Anticipant les critiques, François Bayrou s’est voulu rassurant, affirmant que l’État montrerait l’exemple. « Tous les ministères seront solidaires. L’État va stabiliser ses dépenses, et même réduire son train de vie », a-t-il précisé. Il a également annoncé que les efforts ne pèseraient pas uniquement sur les classes moyennes ou populaires, et que les plus aisés devraient contribuer davantage, en particulier ceux bénéficiant d’avantages fiscaux jugés excessifs.
Un climat social sous tension

Ce nouvel épisode illustre une fracture de plus en plus marquée entre les élites politiques et une partie de la population, déjà éprouvée par l’inflation, les réformes successives et la crise du pouvoir d’achat. La proposition de supprimer des jours fériés, symbole fort du repos républicain et mémoriel, cristallise une colère plus large. La polémique autour du message de Damidot ne fait que révéler une exaspération sourde, bien plus vaste que son seul tweet.

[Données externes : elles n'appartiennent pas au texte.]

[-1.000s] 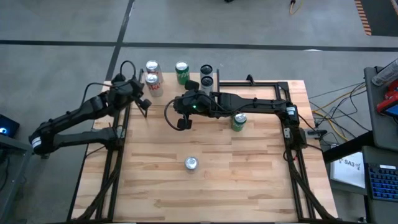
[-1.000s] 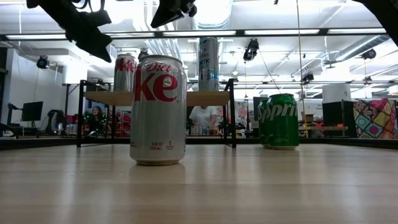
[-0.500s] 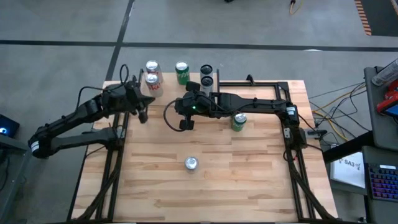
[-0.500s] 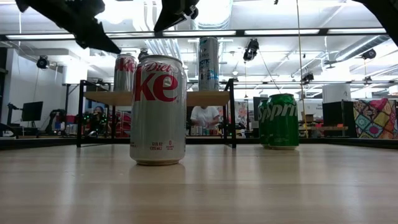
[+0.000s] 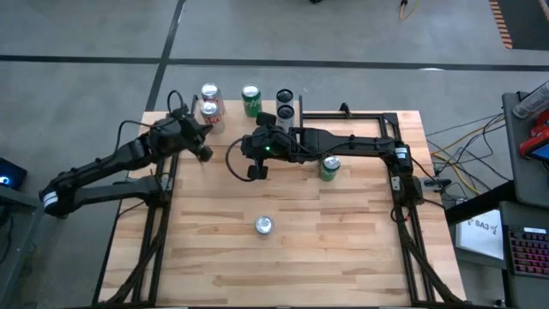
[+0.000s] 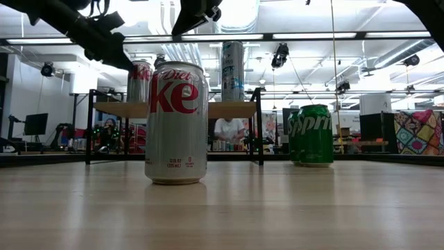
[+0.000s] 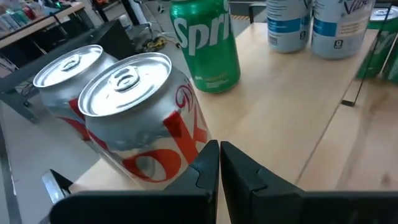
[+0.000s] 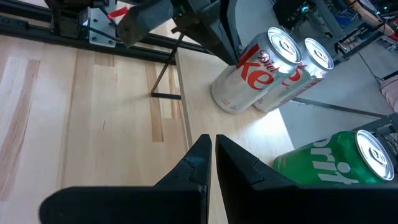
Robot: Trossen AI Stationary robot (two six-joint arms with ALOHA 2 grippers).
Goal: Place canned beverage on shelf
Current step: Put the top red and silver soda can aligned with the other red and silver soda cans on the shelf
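Since both the left gripper (image 7: 219, 163) and right gripper (image 8: 211, 157) are shut and empty, nothing's been grabbed yet. A Diet Coke can (image 5: 263, 225) is left mid-bench, well apart from the shelf (image 6: 229, 109); fingers should be opened wide before it's approached.

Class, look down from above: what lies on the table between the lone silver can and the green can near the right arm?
Only bare wood, in the high view, between the silver can and the green can.

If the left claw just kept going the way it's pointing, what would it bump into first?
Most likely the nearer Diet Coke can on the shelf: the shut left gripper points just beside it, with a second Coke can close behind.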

Une réforme qui n’a pas fini de faire parler
Alors que le débat budgétaire est loin d’être clos, les propositions de François Bayrou s’annoncent comme le prélude à une série de réformes difficiles, où chaque annonce suscitera son lot d’approbations et de réprobations. La bataille de l’opinion est engagée, et à mesure que les décisions concrètes seront prises, la tension entre impératif budgétaire et exigence de justice sociale risque de s’accentuer. Le gouvernement devra alors arbitrer entre rigueur économique et cohésion nationale.